**ACTION ITEM:** The reply should hold every line of the data, unchanged and complete.

**RECORDED DATA:**
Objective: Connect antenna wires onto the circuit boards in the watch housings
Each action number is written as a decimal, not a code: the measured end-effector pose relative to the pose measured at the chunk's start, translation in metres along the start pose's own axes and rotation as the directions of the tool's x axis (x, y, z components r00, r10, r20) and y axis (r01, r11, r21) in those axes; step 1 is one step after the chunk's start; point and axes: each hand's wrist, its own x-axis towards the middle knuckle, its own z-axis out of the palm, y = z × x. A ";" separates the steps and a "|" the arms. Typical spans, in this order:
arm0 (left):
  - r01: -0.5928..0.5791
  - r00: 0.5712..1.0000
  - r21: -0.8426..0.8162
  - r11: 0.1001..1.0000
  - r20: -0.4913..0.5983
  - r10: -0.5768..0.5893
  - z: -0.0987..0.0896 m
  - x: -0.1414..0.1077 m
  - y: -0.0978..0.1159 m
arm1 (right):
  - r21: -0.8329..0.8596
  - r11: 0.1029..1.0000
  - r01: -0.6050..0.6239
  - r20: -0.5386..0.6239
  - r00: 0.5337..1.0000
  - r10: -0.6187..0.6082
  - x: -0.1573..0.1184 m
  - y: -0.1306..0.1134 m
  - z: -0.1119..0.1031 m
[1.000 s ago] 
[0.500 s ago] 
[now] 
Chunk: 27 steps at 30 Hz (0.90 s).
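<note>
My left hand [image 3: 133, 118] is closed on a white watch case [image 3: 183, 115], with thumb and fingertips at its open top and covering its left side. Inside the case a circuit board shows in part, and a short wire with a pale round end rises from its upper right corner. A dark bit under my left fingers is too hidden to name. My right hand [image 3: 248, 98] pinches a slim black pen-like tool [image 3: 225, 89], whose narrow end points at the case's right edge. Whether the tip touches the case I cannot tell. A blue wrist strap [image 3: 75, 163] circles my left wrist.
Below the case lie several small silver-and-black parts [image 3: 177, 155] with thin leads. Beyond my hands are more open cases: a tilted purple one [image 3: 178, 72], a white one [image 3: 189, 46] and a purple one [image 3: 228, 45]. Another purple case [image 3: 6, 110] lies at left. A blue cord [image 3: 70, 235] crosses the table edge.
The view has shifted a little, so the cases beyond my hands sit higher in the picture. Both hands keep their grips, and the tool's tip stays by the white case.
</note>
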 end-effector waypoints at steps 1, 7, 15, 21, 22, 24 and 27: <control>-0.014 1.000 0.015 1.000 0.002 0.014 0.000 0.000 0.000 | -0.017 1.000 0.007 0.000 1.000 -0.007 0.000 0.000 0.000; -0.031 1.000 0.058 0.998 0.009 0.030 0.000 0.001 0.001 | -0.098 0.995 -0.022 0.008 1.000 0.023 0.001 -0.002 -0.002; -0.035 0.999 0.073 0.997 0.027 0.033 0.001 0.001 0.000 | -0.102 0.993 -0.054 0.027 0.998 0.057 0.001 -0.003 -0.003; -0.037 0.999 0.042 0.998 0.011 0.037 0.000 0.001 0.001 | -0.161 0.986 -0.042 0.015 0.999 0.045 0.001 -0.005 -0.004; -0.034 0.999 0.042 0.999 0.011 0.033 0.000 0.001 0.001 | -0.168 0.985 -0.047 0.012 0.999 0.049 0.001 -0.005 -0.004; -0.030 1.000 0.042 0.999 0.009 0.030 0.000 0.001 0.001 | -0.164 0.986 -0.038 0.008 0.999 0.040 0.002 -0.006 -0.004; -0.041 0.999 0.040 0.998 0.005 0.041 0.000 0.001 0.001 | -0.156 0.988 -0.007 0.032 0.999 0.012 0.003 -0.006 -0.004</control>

**EXERCISE ANSWER:**
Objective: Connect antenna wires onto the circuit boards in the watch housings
Each action number is written as a decimal, not a code: the measured end-effector pose relative to the pose measured at the chunk's start, translation in metres along the start pose's own axes and rotation as the directions of the tool's x axis (x, y, z components r00, r10, r20) and y axis (r01, r11, r21) in those axes; step 1 is one step after the chunk's start; point and axes: each hand's wrist, its own x-axis towards the middle knuckle, its own z-axis out of the palm, y = z × x. A ";" separates the steps and a "|" the arms. Typical spans, in this order:
arm0 (left):
  - r01: -0.5928..0.5791
  - r00: 0.5712..1.0000
  - r21: -0.8426..0.8162
  - r11: 0.1001..1.0000
  - r20: -0.4913..0.5983
  - r10: -0.5768..0.5893
  - z: -0.0987..0.0896 m
  - x: -0.1414..0.1077 m
  - y: -0.0978..0.1159 m
arm1 (right):
  - r21: -0.8329..0.8596
  - r11: 0.1029..1.0000
  - r01: -0.6050..0.6239
  - r20: -0.5386..0.6239
  - r00: 0.5337..1.0000
  - r10: -0.6187..0.6082
  - x: -0.1573..0.1184 m
  - y: -0.1306..0.1134 m
  - z: -0.1119..0.1031 m
[1.000 s ago] 
[0.500 s ago] 
[now] 
Chunk: 27 steps at 30 Hz (0.90 s).
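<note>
My left hand [image 3: 133, 118] is closed on a white watch case [image 3: 183, 115], with thumb and fingertips at its open top and covering its left side. Inside the case a circuit board shows in part, and a short wire with a pale round end rises from its upper right corner. A dark bit under my left fingers is too hidden to name. My right hand [image 3: 248, 98] pinches a slim black pen-like tool [image 3: 225, 89], whose narrow end points at the case's right edge. Whether the tip touches the case I cannot tell. A blue wrist strap [image 3: 75, 163] circles my left wrist.
Below the case lie several small silver-and-black parts [image 3: 177, 155] with thin leads. Beyond my hands are more open cases: a tilted purple one [image 3: 178, 72], a white one [image 3: 189, 46] and a purple one [image 3: 228, 45]. Another purple case [image 3: 6, 110] lies at left. A blue cord [image 3: 70, 235] crosses the table edge.
The view has shifted a little, so the cases beyond my hands sit higher in the picture. Both hands keep their grips, and the tool's tip stays by the white case.
</note>
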 end-effector waypoints at steps 1, 7, 15, 21, 22, 24 and 27: <control>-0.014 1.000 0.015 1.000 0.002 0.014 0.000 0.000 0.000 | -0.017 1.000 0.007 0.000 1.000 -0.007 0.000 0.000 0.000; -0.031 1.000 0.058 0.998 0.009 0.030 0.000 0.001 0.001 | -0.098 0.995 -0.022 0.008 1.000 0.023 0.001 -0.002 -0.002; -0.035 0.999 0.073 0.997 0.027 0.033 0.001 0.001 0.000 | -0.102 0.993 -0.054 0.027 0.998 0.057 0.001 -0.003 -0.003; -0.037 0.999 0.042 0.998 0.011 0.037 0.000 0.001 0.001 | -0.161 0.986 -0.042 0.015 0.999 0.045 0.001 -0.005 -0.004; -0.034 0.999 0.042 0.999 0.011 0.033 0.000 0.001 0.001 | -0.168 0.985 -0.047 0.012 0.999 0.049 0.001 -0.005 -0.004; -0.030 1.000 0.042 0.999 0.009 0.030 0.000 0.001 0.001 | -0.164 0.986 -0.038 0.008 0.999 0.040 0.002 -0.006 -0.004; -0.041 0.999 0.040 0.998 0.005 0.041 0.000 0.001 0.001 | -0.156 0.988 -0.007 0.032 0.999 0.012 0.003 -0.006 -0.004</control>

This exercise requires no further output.